Copy each of the following entries back without change.
(The input)
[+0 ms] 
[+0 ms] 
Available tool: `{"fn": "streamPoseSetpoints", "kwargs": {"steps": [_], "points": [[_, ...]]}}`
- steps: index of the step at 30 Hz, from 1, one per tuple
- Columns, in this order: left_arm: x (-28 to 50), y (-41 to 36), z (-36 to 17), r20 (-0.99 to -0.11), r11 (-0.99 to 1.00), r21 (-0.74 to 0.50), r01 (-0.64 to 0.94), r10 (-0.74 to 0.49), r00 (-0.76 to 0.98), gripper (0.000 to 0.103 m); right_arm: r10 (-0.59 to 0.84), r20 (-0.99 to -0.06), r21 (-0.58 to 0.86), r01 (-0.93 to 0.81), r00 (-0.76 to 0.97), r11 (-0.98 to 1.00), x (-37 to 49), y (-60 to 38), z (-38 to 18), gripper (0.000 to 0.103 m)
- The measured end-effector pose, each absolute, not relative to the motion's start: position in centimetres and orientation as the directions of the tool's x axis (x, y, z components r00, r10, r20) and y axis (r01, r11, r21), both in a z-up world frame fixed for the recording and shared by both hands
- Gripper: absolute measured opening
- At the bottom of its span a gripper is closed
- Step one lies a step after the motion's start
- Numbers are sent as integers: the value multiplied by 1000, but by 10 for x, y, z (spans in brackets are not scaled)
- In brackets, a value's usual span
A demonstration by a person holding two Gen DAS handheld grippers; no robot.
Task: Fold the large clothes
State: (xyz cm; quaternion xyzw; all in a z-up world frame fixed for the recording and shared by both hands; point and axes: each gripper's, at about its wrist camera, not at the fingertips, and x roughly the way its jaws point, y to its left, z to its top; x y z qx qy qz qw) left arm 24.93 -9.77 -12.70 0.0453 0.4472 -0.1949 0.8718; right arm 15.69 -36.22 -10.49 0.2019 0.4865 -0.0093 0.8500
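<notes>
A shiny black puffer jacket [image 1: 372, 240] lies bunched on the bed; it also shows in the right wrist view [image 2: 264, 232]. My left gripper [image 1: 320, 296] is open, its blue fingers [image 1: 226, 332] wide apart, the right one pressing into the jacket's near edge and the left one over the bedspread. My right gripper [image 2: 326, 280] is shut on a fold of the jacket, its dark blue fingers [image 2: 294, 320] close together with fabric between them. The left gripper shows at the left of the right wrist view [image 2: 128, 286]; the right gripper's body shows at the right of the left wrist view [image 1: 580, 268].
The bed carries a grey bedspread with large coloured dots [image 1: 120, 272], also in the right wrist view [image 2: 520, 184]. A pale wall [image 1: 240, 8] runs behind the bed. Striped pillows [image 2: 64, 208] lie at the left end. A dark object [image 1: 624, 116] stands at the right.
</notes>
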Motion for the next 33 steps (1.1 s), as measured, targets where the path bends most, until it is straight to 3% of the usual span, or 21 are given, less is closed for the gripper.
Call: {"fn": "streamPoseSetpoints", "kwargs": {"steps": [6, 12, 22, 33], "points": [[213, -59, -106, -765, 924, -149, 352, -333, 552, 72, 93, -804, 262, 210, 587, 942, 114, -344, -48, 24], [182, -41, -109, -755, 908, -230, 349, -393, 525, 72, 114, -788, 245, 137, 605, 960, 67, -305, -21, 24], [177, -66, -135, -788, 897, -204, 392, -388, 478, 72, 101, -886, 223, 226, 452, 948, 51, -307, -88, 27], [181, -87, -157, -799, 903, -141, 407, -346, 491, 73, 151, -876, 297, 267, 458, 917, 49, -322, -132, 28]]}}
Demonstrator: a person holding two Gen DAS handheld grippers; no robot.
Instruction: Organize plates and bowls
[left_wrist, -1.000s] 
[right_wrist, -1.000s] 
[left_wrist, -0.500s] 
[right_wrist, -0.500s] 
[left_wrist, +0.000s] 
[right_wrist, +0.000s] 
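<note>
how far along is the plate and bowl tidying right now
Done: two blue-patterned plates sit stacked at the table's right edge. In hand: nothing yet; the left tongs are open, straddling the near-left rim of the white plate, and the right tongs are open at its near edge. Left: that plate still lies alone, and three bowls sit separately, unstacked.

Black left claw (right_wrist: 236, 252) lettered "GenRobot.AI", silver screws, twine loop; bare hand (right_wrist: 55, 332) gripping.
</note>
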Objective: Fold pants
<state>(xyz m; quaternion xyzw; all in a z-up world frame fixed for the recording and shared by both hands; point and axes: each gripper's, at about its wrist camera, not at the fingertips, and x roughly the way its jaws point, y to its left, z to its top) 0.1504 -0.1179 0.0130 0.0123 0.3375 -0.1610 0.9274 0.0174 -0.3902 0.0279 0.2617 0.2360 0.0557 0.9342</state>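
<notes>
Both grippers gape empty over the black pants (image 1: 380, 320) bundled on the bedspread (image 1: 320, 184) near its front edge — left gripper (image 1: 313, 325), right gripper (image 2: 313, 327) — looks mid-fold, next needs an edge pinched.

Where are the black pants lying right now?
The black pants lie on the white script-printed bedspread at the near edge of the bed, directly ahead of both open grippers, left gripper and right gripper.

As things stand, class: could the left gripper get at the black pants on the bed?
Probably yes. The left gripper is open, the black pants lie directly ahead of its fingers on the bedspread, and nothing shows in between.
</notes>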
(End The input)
Task response:
[+0 ms] 
[+0 ms] 
Available tool: `{"fn": "streamPoseSetpoints", "kwargs": {"steps": [_], "points": [[_, ...]]}}`
- steps: index of the step at 30 Hz, from 1, one per tuple
- Columns, in this order: left_arm: x (-28 to 50), y (-41 to 36), z (-36 to 17), r20 (-0.99 to -0.11), r11 (-0.99 to 1.00), r21 (-0.74 to 0.50), r01 (-0.64 to 0.94), r10 (-0.74 to 0.49), r00 (-0.76 to 0.98), gripper (0.000 to 0.103 m); right_arm: r10 (-0.59 to 0.84), r20 (-0.99 to -0.06), r21 (-0.58 to 0.86), r01 (-0.93 to 0.81), r00 (-0.76 to 0.97), r11 (-0.98 to 1.00), x (-37 to 49), y (-60 to 38), z (-38 to 18), gripper (0.000 to 0.103 m)
- The measured end-effector pose, each absolute, not relative to the motion's start: position in centimetres and orientation as the directions of the tool's x axis (x, y, z components r00, r10, r20) and y axis (r01, r11, r21), both in a z-up world frame fixed for the recording and shared by both hands
- Gripper: absolute measured opening
- At the bottom of its span a gripper is closed
- Step one lies a step after the motion's start
- Numbers are sent as integers: the value multiplied by 1000, but by 10 for x, y, z (spans in brackets are not scaled)
- In brackets, a value's usual span
A demonstration by a person holding two Gen DAS handheld grippers; no robot.
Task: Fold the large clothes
State: (xyz cm; quaternion xyzw; all in a z-up world frame fixed for the recording and shared by both hands; point and axes: each gripper's, at about its wrist camera, not at the fingertips, and x roughly the way its jaws point, y to its left, z to its top; x y z qx qy qz qw) left arm 24.93 -9.77 -12.70 0.0453 0.4472 -0.1949 0.8718; right arm 15.69 -36.22 -10.49 0.2019 0.4865 -0.0093 0.8500
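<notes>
A shiny black puffer jacket [image 1: 372, 240] lies bunched on the bed; it also shows in the right wrist view [image 2: 264, 232]. My left gripper [image 1: 320, 296] is open, its blue fingers [image 1: 226, 332] wide apart, the right one pressing into the jacket's near edge and the left one over the bedspread. My right gripper [image 2: 326, 280] is shut on a fold of the jacket, its dark blue fingers [image 2: 294, 320] close together with fabric between them. The left gripper shows at the left of the right wrist view [image 2: 128, 286]; the right gripper's body shows at the right of the left wrist view [image 1: 580, 268].
The bed carries a grey bedspread with large coloured dots [image 1: 120, 272], also in the right wrist view [image 2: 520, 184]. A pale wall [image 1: 240, 8] runs behind the bed. Striped pillows [image 2: 64, 208] lie at the left end. A dark object [image 1: 624, 116] stands at the right.
</notes>
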Motion for the next 33 steps (1.1 s), as measured, targets where the path bends most, until it is straight to 3% of the usual span, or 21 are given, less is closed for the gripper.
Call: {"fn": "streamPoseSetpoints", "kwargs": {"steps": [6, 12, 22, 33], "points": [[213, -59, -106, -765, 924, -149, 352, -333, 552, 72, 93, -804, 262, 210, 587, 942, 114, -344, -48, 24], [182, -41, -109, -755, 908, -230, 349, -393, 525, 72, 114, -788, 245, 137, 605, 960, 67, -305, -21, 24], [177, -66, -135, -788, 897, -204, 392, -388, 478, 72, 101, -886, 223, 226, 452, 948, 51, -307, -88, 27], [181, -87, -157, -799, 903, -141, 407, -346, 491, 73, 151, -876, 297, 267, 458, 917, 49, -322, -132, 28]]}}
Demonstrator: a person holding two Gen DAS handheld grippers; no robot.
Instruction: Organize plates and bowls
[left_wrist, -1.000s] 
[right_wrist, -1.000s] 
[left_wrist, -0.500s] 
[right_wrist, -0.500s] 
[left_wrist, +0.000s] 
[right_wrist, +0.000s] 
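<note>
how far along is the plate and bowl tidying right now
Done: two blue-patterned plates sit stacked at the table's right edge. In hand: nothing yet; the left tongs are open, straddling the near-left rim of the white plate, and the right tongs are open at its near edge. Left: that plate still lies alone, and three bowls sit separately, unstacked.

Black left claw (right_wrist: 236, 252) lettered "GenRobot.AI", silver screws, twine loop; bare hand (right_wrist: 55, 332) gripping.
</note>
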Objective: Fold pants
<state>(xyz m; quaternion xyzw; all in a z-up world frame fixed for the recording and shared by both hands; point and axes: each gripper's, at about its wrist camera, not at the fingertips, and x roughly the way its jaws point, y to its left, z to its top) 0.1504 -0.1179 0.0130 0.0123 0.3375 -0.1610 0.9274 0.0174 -0.3902 0.0279 0.2617 0.2360 0.0557 0.9342</state>
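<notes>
Both grippers gape empty over the black pants (image 1: 380, 320) bundled on the bedspread (image 1: 320, 184) near its front edge — left gripper (image 1: 313, 325), right gripper (image 2: 313, 327) — looks mid-fold, next needs an edge pinched.

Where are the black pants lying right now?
The black pants lie on the white script-printed bedspread at the near edge of the bed, directly ahead of both open grippers, left gripper and right gripper.

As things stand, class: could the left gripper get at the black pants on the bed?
Probably yes. The left gripper is open, the black pants lie directly ahead of its fingers on the bedspread, and nothing shows in between.
</notes>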

Work on this exercise is finished.